No, brush guns do not enable us to shoot through brush. They are so named simply because they handle easier in heavy cover or thick brush and most importantly, they come up to the shoulder and swing ever so smooooothly. The easiest carrying brush guns are short barreled, quick on the first shot, and just as quick to chamber a second shot. That means a levergun. Since we are talking close quarters, we do not need a three hundred yard cartridge such as the .270, .30-06, or 7mm Magnum.

And since we are looking at cartridges, is there really any such thing as knock down power? In my limited hunting experience I have shot enough animals from 90 pound whitetails to 1500 pound eland to say I have never seen one "knocked down". I have seen plenty drop in their tracks but they were not knocked down, they were simply killed instantly. Only in the movies does any living thing move backwards when shot. I will qualify this knockdown business somewhat after having read Pondoro by John Taylor. Taylor was an elephant hunter of no little experience between the two World Wars who points out that due to the skeletal structure of an elephant and the nature of the skull, it is easy to knock them out, out mind you, not down, with a properly placed bullet in the head. Taylor also talks of brush guns and relates how he was almost killed when he could not swing a long barreled rifle quickly enough in heavy brush.

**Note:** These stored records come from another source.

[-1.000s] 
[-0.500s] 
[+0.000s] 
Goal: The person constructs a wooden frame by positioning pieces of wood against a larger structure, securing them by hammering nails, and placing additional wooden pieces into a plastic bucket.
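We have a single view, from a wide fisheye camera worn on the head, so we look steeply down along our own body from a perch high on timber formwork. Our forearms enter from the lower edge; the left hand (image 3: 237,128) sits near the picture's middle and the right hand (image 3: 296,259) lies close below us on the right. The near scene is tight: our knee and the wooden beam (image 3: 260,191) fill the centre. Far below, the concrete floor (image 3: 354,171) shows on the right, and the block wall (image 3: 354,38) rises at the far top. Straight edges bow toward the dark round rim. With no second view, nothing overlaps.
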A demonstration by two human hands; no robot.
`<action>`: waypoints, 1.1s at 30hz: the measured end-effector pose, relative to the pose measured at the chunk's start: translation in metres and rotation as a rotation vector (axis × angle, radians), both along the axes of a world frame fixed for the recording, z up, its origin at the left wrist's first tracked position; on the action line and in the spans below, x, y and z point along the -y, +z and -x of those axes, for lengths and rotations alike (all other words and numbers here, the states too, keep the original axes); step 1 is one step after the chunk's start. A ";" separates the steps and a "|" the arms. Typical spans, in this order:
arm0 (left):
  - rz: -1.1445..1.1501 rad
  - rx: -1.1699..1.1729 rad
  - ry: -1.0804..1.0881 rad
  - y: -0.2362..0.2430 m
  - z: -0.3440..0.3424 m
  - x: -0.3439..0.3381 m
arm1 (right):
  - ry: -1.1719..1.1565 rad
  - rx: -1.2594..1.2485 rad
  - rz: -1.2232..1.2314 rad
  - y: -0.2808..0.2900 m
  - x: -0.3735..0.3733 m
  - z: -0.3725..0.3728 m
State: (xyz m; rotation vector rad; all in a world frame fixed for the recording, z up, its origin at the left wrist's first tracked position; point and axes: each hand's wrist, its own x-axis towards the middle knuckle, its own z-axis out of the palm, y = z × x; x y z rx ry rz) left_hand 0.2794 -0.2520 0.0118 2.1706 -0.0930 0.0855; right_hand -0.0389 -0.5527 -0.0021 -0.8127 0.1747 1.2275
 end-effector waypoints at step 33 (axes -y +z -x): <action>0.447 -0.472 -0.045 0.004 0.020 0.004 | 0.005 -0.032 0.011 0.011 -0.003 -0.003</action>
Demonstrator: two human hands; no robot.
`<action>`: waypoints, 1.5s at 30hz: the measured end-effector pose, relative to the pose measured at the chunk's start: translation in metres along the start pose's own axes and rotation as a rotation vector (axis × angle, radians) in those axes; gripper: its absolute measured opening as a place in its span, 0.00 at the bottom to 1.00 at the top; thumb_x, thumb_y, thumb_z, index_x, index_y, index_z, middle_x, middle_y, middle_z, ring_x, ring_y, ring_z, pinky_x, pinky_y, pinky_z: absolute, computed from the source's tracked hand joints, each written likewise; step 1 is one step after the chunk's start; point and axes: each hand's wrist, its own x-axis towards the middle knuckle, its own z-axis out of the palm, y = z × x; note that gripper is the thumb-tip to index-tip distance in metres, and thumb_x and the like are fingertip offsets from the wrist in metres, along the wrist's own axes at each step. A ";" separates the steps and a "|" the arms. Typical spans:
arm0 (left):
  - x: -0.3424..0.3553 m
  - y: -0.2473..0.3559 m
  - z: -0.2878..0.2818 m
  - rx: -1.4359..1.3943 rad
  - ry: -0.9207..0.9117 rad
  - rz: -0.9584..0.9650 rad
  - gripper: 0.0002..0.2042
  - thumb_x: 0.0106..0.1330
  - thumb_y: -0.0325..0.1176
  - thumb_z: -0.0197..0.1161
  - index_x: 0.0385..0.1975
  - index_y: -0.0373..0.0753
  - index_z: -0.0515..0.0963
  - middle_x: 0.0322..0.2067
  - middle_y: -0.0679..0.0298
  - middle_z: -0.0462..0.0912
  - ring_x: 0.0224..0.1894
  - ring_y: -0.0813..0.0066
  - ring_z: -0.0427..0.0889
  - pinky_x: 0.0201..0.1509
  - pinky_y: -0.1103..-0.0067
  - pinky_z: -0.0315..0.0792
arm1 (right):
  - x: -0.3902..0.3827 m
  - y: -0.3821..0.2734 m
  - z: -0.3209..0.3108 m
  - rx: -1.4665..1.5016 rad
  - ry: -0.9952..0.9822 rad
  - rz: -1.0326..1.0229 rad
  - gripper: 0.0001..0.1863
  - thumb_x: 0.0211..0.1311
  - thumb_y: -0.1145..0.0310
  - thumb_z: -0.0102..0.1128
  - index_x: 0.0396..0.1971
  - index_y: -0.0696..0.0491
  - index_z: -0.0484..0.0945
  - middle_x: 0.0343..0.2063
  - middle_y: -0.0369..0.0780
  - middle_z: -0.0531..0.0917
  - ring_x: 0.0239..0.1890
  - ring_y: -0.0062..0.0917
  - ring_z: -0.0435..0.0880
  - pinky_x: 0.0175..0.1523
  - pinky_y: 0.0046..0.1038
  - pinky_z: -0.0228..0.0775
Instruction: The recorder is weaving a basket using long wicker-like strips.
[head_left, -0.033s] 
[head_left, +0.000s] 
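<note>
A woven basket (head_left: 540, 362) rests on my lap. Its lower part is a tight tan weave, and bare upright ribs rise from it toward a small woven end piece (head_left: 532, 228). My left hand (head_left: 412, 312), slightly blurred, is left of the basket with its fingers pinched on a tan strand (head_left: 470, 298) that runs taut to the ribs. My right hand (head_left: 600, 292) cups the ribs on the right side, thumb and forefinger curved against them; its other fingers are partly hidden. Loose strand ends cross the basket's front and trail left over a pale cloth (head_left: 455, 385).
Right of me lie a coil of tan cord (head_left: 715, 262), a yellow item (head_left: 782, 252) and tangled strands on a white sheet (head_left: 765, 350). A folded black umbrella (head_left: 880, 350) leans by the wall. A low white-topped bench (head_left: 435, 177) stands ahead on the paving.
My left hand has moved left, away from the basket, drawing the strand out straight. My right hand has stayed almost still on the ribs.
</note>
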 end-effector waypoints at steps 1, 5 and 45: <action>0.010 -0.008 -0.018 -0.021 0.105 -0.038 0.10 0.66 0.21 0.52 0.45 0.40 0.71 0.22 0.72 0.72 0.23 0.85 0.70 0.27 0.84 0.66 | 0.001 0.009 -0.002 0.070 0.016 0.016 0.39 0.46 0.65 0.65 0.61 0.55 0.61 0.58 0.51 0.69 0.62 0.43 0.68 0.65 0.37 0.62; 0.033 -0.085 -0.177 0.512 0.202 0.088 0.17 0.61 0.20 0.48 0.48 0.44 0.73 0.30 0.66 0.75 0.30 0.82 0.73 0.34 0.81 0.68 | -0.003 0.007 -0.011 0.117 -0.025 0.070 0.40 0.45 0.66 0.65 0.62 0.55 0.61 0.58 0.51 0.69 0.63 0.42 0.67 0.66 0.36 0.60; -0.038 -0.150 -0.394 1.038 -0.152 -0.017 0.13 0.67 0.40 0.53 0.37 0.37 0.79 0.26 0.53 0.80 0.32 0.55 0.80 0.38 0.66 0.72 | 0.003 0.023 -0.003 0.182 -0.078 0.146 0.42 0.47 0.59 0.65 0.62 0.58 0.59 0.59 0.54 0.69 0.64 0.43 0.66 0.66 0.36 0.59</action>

We have two superb 'brush' cartridges to pick from in levergun persuasion. Again, we are not talking cartridges that will penetrate brush. We are talking close-range cartridges that will deliver a big heavy bullet at ranges up to 100 yards, more likely 50 yards, and do it quickly and efficiently. Those two chamberings are the .444 Marlin and the .45-70. The old .45-70 has been around for nearly one hundred and twenty-five years now and with today's guns and bullets it is totally up to date. The .444 Marlin is a product of the 1960's and came about after the introduction of the .44 Magnum in both sixgun and levergun.

The .444 Marlin used the same 240 grain bullet as the .44 Magnum revolver originally and really only became a big game rifle cartridge with the introduction of Hornady's 265 grain jacketed flat nosed bullet. Before the advent of the .444, custom leverguns had been built up using the .30-40 Krag case blown out straight, loaded with .44 caliber sixgun bullets, and chambered in a Marlin 336 or Winchester 94.

The .45-70 first saw the light of day in 1873 making it a frontier contemporary of the .44-40 and .45 Colt. The .44-40 was originally chambered in the Winchester Model 1873, the .45 Colt in the Peacemaker or Colt Single Action Army, and the .45-70 was the military cartridge of the time in the single-shot Springfield Trapdoor. All three cartridges, rather than being ancient and decrepit, are enormously popular today.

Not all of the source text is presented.